▶ **Exercise requirements**:
A verbatim reprint of the records below is what this exercise asks for.

▶ **Material provided**:

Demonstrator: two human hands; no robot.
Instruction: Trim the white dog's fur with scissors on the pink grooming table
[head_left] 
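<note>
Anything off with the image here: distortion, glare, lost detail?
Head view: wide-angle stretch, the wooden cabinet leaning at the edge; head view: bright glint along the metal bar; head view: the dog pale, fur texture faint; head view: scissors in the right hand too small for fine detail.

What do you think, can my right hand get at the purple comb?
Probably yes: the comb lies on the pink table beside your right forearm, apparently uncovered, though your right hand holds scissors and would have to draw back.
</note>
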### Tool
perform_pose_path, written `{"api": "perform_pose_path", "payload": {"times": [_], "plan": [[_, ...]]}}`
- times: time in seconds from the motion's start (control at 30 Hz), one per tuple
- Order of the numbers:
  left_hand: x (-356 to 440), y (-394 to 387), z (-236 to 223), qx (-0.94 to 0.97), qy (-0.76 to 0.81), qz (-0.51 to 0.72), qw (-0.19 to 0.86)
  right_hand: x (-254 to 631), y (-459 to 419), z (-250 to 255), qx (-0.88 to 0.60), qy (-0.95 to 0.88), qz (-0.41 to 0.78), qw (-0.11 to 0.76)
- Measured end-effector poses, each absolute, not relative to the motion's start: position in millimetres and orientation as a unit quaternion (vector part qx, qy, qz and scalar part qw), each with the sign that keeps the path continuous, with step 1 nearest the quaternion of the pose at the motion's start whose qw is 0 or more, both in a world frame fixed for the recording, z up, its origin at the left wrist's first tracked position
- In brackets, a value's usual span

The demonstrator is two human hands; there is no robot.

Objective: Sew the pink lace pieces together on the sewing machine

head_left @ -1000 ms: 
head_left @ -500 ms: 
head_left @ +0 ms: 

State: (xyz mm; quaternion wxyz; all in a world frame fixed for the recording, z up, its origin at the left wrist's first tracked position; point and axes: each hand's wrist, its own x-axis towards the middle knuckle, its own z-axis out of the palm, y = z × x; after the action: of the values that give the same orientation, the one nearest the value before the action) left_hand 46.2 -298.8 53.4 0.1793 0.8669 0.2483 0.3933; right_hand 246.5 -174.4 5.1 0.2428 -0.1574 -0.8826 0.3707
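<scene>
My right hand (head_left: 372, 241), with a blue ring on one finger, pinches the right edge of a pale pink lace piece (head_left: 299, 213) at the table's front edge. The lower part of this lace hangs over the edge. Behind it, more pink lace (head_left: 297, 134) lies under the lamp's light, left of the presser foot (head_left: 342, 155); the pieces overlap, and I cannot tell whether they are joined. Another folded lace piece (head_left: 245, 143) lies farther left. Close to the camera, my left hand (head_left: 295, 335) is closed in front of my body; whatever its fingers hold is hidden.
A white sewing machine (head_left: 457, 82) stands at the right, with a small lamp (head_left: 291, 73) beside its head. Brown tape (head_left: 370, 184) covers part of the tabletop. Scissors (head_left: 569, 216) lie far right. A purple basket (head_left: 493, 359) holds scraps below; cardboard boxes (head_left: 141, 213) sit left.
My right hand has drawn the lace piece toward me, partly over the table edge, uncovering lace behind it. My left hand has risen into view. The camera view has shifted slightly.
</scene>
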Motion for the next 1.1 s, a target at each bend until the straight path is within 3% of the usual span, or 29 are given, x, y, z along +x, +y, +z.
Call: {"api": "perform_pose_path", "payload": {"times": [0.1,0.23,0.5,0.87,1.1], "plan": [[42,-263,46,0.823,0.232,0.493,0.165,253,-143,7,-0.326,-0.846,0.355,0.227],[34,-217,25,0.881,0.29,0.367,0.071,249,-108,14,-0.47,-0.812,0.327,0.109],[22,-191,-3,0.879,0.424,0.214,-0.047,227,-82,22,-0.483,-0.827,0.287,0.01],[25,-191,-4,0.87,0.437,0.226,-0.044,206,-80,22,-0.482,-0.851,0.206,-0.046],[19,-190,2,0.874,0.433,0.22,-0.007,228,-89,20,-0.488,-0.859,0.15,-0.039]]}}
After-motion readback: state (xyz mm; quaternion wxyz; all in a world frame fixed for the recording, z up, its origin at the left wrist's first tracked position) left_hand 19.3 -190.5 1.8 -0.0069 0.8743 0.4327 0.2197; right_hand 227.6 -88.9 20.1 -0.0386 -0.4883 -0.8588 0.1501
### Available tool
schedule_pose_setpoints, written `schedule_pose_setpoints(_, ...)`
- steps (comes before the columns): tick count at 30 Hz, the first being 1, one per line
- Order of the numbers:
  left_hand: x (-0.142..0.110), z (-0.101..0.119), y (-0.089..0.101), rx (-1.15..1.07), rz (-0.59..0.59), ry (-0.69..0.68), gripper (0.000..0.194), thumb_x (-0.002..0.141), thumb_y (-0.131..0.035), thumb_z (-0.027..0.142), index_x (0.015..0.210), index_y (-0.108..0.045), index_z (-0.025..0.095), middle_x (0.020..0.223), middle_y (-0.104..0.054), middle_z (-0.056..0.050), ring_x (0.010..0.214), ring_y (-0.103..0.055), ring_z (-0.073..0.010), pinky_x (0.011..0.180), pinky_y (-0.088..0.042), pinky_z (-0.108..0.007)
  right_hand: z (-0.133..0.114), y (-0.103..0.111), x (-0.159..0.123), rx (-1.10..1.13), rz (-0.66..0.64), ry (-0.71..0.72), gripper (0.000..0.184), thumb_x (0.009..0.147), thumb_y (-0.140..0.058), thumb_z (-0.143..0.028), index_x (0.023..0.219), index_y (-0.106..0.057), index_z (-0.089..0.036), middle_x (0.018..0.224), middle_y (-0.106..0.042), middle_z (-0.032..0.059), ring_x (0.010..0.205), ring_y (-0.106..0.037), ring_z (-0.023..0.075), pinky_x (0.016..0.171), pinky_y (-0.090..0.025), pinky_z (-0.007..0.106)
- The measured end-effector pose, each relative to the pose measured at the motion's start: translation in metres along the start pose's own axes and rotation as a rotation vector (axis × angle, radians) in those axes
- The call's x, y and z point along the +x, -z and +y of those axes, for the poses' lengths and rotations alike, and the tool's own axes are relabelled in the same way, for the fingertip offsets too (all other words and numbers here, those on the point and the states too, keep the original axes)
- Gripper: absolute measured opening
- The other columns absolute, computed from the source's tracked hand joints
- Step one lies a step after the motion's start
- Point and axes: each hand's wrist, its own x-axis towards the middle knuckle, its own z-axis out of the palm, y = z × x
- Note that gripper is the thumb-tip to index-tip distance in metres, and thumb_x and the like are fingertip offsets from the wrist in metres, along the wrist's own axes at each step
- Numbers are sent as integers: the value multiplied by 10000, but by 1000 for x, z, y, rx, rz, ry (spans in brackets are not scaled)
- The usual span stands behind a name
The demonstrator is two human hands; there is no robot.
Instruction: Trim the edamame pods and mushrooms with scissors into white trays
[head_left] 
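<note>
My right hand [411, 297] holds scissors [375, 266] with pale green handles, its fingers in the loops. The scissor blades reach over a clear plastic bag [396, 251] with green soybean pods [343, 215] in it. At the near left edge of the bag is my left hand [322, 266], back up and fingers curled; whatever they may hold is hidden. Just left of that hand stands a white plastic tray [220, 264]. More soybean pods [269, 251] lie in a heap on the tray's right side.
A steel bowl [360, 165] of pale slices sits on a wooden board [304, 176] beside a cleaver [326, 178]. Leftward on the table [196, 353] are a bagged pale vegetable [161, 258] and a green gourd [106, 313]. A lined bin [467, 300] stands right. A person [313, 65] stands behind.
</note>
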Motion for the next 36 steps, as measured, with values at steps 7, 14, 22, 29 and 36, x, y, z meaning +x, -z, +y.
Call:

▶ **Finished task**:
Demonstrator: two human hands; no robot.
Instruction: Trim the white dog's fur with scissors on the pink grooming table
[head_left] 
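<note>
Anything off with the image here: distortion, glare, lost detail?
Head view: wide-angle stretch, the wooden cabinet leaning at the edge; head view: bright glint along the metal bar; head view: the dog pale, fur texture faint; head view: scissors in the right hand too small for fine detail.

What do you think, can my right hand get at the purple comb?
Probably yes: the comb lies on the pink table beside your right forearm, apparently uncovered, though your right hand holds scissors and would have to draw back.
</note>
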### Tool
perform_pose_path, written `{"api": "perform_pose_path", "payload": {"times": [_], "plan": [[_, ...]]}}`
- times: time in seconds from the motion's start (control at 30 Hz), one per tuple
- Order of the numbers:
  left_hand: x (-356 to 440), y (-394 to 387), z (-236 to 223), qx (-0.94 to 0.97), qy (-0.76 to 0.81), qz (-0.51 to 0.72), qw (-0.19 to 0.86)
  right_hand: x (-254 to 631), y (-459 to 419), z (-250 to 255), qx (-0.88 to 0.60), qy (-0.95 to 0.88), qz (-0.41 to 0.78), qw (-0.11 to 0.76)
- Measured end-effector poses, each absolute, not relative to the motion's start: position in millimetres and orientation as a unit quaternion (vector part qx, qy, qz and scalar part qw), each with the sign that keeps the path continuous, with step 1 nearest the quaternion of the pose at the motion's start whose qw is 0 or more, both in a world frame fixed for the recording, z up, its origin at the left wrist's first tracked position
- In brackets, a value's usual span

The demonstrator is two human hands; there is no robot.

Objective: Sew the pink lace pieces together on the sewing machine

head_left @ -1000 ms: 
head_left @ -500 ms: 
head_left @ +0 ms: 

State: (xyz mm; quaternion wxyz; all in a world frame fixed for the recording, z up, its origin at the left wrist's first tracked position; point and axes: each hand's wrist, its own x-axis towards the middle knuckle, its own z-axis out of the palm, y = z × x; after the action: of the values that give the same orientation, the one nearest the value before the action) left_hand 46.2 -298.8 53.4 0.1793 0.8669 0.2483 0.3933; right_hand 246.5 -174.4 5.1 0.2428 -0.1574 -0.8826 0.3707
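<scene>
My right hand (head_left: 372, 241), with a blue ring on one finger, pinches the right edge of a pale pink lace piece (head_left: 299, 213) at the table's front edge. The lower part of this lace hangs over the edge. Behind it, more pink lace (head_left: 297, 134) lies under the lamp's light, left of the presser foot (head_left: 342, 155); the pieces overlap, and I cannot tell whether they are joined. Another folded lace piece (head_left: 245, 143) lies farther left. Close to the camera, my left hand (head_left: 295, 335) is closed in front of my body; whatever its fingers hold is hidden.
A white sewing machine (head_left: 457, 82) stands at the right, with a small lamp (head_left: 291, 73) beside its head. Brown tape (head_left: 370, 184) covers part of the tabletop. Scissors (head_left: 569, 216) lie far right. A purple basket (head_left: 493, 359) holds scraps below; cardboard boxes (head_left: 141, 213) sit left.
My right hand has drawn the lace piece toward me, partly over the table edge, uncovering lace behind it. My left hand has risen into view. The camera view has shifted slightly.
</scene>
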Motion for the next 1.1 s, a target at each bend until the straight path is within 3% of the usual span, or 29 are given, x, y, z along +x, +y, +z.
Call: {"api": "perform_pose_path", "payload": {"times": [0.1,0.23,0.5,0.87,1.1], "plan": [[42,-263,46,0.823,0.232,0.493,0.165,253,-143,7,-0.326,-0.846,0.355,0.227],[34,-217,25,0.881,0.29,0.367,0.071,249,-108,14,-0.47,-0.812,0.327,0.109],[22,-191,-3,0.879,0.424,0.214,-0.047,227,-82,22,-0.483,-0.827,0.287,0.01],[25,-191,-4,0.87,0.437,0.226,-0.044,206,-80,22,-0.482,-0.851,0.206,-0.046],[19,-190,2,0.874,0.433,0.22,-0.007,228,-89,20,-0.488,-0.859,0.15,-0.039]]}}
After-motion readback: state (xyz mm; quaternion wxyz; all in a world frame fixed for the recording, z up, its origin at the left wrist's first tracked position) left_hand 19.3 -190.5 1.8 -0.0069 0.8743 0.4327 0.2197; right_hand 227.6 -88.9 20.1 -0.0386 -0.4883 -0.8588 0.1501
### Available tool
schedule_pose_setpoints, written `schedule_pose_setpoints(_, ...)`
- steps (comes before the columns): tick count at 30 Hz, the first being 1, one per line
- Order of the numbers:
  left_hand: x (-0.142..0.110), z (-0.101..0.119), y (-0.089..0.101), rx (-1.15..1.07), rz (-0.59..0.59), ry (-0.69..0.68), gripper (0.000..0.194), thumb_x (-0.002..0.141), thumb_y (-0.131..0.035), thumb_z (-0.027..0.142), index_x (0.015..0.210), index_y (-0.108..0.045), index_z (-0.025..0.095), middle_x (0.020..0.223), middle_y (-0.104..0.054), middle_z (-0.056..0.050), ring_x (0.010..0.214), ring_y (-0.103..0.055), ring_z (-0.073..0.010), pinky_x (0.011..0.180), pinky_y (-0.088..0.042), pinky_z (-0.108..0.007)
  right_hand: z (-0.133..0.114), y (-0.103..0.111), x (-0.159..0.123), rx (-1.10..1.13), rz (-0.66..0.64), ry (-0.71..0.72), gripper (0.000..0.184), thumb_x (0.009..0.147), thumb_y (-0.140..0.058), thumb_z (-0.143..0.028), index_x (0.023..0.219), index_y (-0.106..0.057), index_z (-0.089..0.036), middle_x (0.018..0.224), middle_y (-0.106..0.042), middle_z (-0.032..0.059), ring_x (0.010..0.205), ring_y (-0.106..0.037), ring_z (-0.023..0.075), pinky_x (0.016..0.171), pinky_y (-0.090..0.025), pinky_z (-0.007..0.106)
- The measured end-effector pose, each relative to the pose measured at the motion's start: translation in metres along the start pose's own axes and rotation as a rotation vector (axis × angle, radians) in those axes
- The call's x, y and z point along the +x, -z and +y of those axes, for the poses' lengths and rotations alike, and the tool's own axes are relabelled in the same way, for the fingertip offsets too (all other words and numbers here, those on the point and the states too, keep the original axes)
- Gripper: absolute measured opening
- The other columns absolute, computed from the source's tracked hand joints
- Step one lies a step after the motion's start
- Point and axes: each hand's wrist, its own x-axis towards the middle knuckle, its own z-axis out of the palm, y = z × x
- Note that gripper is the thumb-tip to index-tip distance in metres, and thumb_x and the like are fingertip offsets from the wrist in metres, along the wrist's own axes at each step
- Numbers are sent as integers: the value multiplied by 10000, but by 1000 for x, z, y, rx, rz, ry (spans in brackets are not scaled)
- The usual span stands behind a name
The demonstrator is two human hands; there is no robot.
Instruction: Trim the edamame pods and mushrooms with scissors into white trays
[head_left] 
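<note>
My right hand [411, 297] holds scissors [375, 266] with pale green handles, its fingers in the loops. The scissor blades reach over a clear plastic bag [396, 251] with green soybean pods [343, 215] in it. At the near left edge of the bag is my left hand [322, 266], back up and fingers curled; whatever they may hold is hidden. Just left of that hand stands a white plastic tray [220, 264]. More soybean pods [269, 251] lie in a heap on the tray's right side.
A steel bowl [360, 165] of pale slices sits on a wooden board [304, 176] beside a cleaver [326, 178]. Leftward on the table [196, 353] are a bagged pale vegetable [161, 258] and a green gourd [106, 313]. A lined bin [467, 300] stands right. A person [313, 65] stands behind.
</note>
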Motion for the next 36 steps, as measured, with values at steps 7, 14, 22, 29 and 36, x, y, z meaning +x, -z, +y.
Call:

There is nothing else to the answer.